L’autore di “Mia sorella Emanuela” si riferisce alle dichiarazioni del fratello di Emanuela Orlandi, riferendosi alla presunta pedofilia di papa Wojtyla.
Peronaci attacca Pietro Orlandi
“Quando ho letto questa dichiarazione, ampiamente riportata oggi da organi di stampa, ho stentato a credere che Pietro Orlandi potesse averla pronunciata: “Wojtyla ogni tanto la sera usciva con due Monsignori polacchi e non andava certo a benedire le case…”
Così Fabrizio Peronaci, giornalista del Corriere della Sera, si è espresso in merito alle ultime novità sul caso di Emanuela Orlandi, in un lungo post sul suo profilo social dal titolo
“Fango su un Papa Non è questo il modo di cercare la verità”

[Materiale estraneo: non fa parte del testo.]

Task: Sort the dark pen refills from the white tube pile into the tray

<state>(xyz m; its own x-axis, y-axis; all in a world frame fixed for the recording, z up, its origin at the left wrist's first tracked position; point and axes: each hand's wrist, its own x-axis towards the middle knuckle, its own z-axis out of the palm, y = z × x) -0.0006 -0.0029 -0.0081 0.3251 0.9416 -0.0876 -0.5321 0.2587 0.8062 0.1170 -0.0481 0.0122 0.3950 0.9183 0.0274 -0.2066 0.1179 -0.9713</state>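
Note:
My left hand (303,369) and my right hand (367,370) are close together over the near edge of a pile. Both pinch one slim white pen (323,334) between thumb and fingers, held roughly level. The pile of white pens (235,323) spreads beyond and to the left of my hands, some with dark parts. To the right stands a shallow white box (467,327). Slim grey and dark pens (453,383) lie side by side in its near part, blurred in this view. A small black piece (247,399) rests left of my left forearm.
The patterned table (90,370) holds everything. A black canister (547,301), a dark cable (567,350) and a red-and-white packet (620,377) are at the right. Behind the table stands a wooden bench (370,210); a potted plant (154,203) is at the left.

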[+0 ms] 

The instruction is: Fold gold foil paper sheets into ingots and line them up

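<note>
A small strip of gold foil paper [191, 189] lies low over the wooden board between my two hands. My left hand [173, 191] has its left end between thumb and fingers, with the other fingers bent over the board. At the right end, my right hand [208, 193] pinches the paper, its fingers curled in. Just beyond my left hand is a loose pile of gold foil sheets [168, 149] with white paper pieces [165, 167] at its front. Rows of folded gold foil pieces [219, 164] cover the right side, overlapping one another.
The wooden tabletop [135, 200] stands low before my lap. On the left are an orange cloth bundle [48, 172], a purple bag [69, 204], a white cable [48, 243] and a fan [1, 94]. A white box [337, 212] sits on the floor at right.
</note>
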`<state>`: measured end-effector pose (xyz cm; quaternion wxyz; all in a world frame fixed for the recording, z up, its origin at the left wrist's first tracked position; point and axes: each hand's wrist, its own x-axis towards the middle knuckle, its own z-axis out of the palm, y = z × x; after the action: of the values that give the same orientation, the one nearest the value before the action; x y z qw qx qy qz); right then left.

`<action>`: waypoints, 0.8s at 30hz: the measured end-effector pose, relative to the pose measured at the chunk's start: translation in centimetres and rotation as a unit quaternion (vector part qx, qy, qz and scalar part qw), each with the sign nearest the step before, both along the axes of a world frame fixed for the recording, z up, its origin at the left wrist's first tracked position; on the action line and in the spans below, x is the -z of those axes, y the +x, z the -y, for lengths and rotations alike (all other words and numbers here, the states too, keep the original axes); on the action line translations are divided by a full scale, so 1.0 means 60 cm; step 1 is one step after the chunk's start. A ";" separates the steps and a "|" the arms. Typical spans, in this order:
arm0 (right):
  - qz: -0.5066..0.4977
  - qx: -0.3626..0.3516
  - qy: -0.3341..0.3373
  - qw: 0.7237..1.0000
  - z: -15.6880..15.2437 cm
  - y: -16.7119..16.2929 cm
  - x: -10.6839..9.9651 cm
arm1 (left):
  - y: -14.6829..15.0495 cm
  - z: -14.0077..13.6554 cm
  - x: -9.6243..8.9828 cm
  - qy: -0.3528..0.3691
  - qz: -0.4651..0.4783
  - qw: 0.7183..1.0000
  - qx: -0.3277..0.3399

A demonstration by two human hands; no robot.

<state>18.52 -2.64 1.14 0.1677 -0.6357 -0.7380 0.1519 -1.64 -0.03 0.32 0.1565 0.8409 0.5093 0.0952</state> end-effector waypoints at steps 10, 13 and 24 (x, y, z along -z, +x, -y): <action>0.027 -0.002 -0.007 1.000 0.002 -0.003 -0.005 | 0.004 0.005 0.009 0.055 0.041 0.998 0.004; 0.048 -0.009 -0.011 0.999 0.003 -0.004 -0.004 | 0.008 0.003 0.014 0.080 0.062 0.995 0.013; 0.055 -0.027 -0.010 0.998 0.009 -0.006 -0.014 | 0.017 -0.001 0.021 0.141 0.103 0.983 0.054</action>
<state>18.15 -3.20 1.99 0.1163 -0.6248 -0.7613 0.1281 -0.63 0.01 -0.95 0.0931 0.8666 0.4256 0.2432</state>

Peronaci scrisse un libro a quattro mani con Pietro, il fratello di Emanuela, dal titolo “Mia sorella Emanuela”. Successivamente il giornalista ha scritto altri libri sulla misteriosa scomparsa della ragazza
Da anni i due si sono allontanati, per diversità di vedute. Secondo il giornalista, la rottura di questo connubio giornalistico-investigativo, è dovuta alla esasperata ricerca di visibilità dello stesso Orlandi, che lo ha portato ad accreditare qualsiasi pista. Peronaci afferma che ciò è stato un grande errore, poiché pone il rischio di dare credito a tutte le piste. Di fatto anche senza volerlo, si contribuisce a confondere e depistare .
Il giornalista calca la mano, nel suo post sulla pagina FB, scrivendo che Orlandi “.. ha scelto la linea diretta dell’insulto non provato al massimo rappresentante della chiesa cattolica. In una trasmissione televisiva è giunto a gettare fango su Giovanni Paolo II, accusandolo esplicitamente di essere stato “pedofilo”.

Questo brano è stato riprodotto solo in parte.